From: "Michael S. Tsirkin" <mst@redhat.com>
To: elohimes@gmail.com
Cc: marcandre.lureau@redhat.com, berrange@redhat.com,
jasowang@redhat.com, maxime.coquelin@redhat.com,
yury-kotov@yandex-team.ru, wrfsh@yandex-team.ru,
qemu-devel@nongnu.org, zhangyu31@baidu.com, chaiwen@baidu.com,
nixun@baidu.com, lilin24@baidu.com,
Xie Yongji <xieyongji@baidu.com>
Subject: Re: [Qemu-devel] [PATCH v3 for-4.0 2/7] vhost-user: Support providing shared memory to backend
Date: Thu, 3 Jan 2019 12:02:48 -0500 [thread overview]
Message-ID: <20190103115512-mutt-send-email-mst@kernel.org> (raw)
In-Reply-To: <20190103101819.7418-3-xieyongji@baidu.com>
On Thu, Jan 03, 2019 at 06:18:14PM +0800, elohimes@gmail.com wrote:
> From: Xie Yongji <xieyongji@baidu.com>
>
> This patch introduces two new messages VHOST_USER_GET_SHM_SIZE
> and VHOST_USER_SET_SHM_FD to support providing shared
> memory to backend.
So this seems a bit vague.
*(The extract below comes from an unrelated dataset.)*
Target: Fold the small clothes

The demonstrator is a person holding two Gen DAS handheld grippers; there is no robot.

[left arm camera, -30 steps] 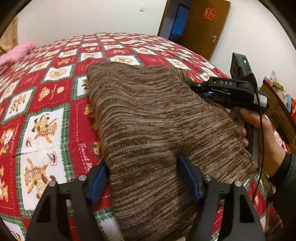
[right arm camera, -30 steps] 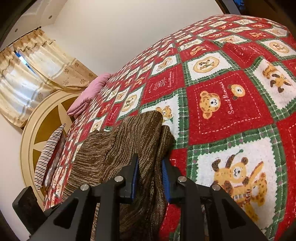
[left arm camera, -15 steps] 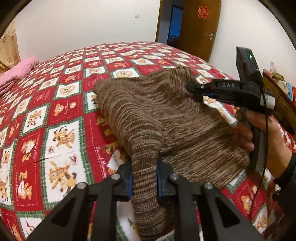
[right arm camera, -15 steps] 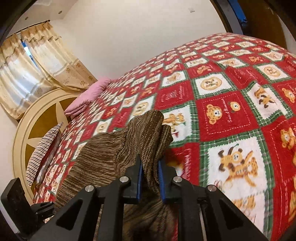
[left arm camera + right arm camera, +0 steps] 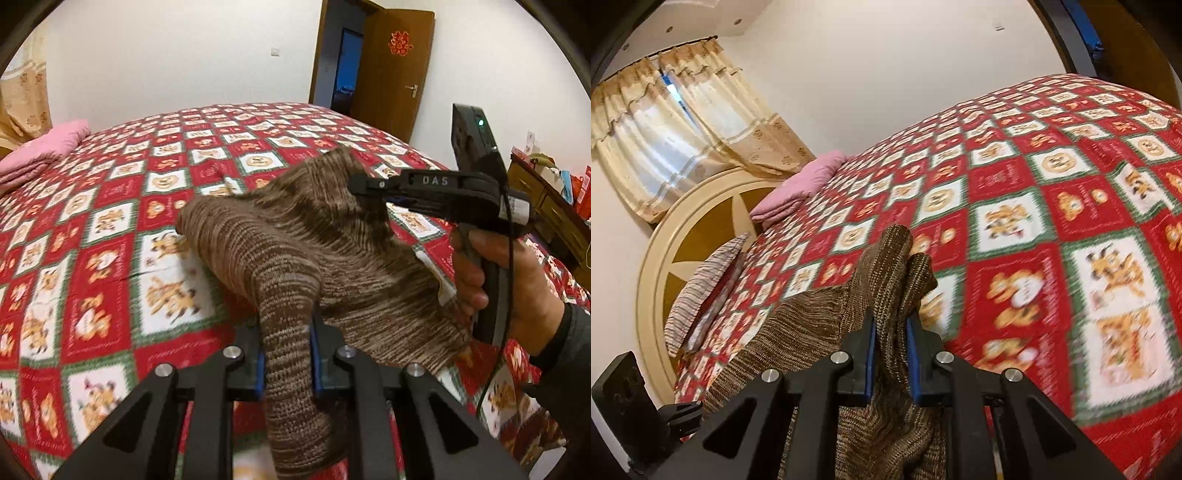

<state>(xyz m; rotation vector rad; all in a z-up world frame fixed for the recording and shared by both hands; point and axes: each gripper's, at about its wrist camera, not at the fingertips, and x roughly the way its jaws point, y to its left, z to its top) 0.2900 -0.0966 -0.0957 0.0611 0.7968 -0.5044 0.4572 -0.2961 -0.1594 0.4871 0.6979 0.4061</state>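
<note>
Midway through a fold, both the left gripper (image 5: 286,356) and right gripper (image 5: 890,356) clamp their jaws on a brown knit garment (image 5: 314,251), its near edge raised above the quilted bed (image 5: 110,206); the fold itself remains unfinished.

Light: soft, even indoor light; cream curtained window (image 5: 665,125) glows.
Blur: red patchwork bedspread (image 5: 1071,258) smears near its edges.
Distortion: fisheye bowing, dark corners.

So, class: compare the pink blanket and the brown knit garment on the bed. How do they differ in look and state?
The pink blanket is plain and lies folded flat at the bed's far edge; the brown knit garment is streaky and partly lifted off the bedspread. The garment is clamped by the left gripper and right gripper; nothing touches the blanket. Both are soft cloth.
</note>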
Since we are going to use it
for tracking in-flight I/O I would prefer it that we
actually call it that.
>
> Firstly, qemu uses VHOST_USER_GET_SHM_SIZE to get the
> required size of shared memory from backend. Then, qemu
> allocates memory and sends them
s/them/it/ ?
> back to backend through
> VHOST_USER_SET_SHM_FD.
>
> Note that the shared memory should be used to record
> inflight I/O by backend. Qemu will clear it when vm reset.
>
> Signed-off-by: Xie Yongji <xieyongji@baidu.com>
> Signed-off-by: Chai Wen <chaiwen@baidu.com>
> Signed-off-by: Zhang Yu <zhangyu31@baidu.com>
> ---
> docs/interop/vhost-user.txt | 41 +++++++++++
> hw/virtio/vhost-user.c | 86 ++++++++++++++++++++++
> hw/virtio/vhost.c | 117 ++++++++++++++++++++++++++++++
> include/hw/virtio/vhost-backend.h | 9 +++
> include/hw/virtio/vhost.h | 19 +++++
> 5 files changed, 272 insertions(+)
>
> diff --git a/docs/interop/vhost-user.txt b/docs/interop/vhost-user.txt
> index c2194711d9..5ee9c28ab0 100644
> --- a/docs/interop/vhost-user.txt
> +++ b/docs/interop/vhost-user.txt
> @@ -142,6 +142,19 @@ Depending on the request type, payload can be:
> Offset: a 64-bit offset of this area from the start of the
> supplied file descriptor
>
> + * Shm description
> + -----------------------------------
> + | mmap_size | mmap_offset | dev_size | vq_size | align | version |
> + -----------------------------------
> +
> + Mmap_size: a 64-bit size of the shared memory
> + Mmap_offset: a 64-bit offset of the shared memory from the start
> + of the supplied file descriptor
> + Dev_size: a 32-bit size of device region in shared memory
> + Vq_size: a 32-bit size of each virtqueue region in shared memory
> + Align: a 32-bit align of each region in shared memory
> + Version: a 32-bit version of this shared memory
> +
This is an informal description so please avoid _ in field
names, just put a space in there. See e.g. log description.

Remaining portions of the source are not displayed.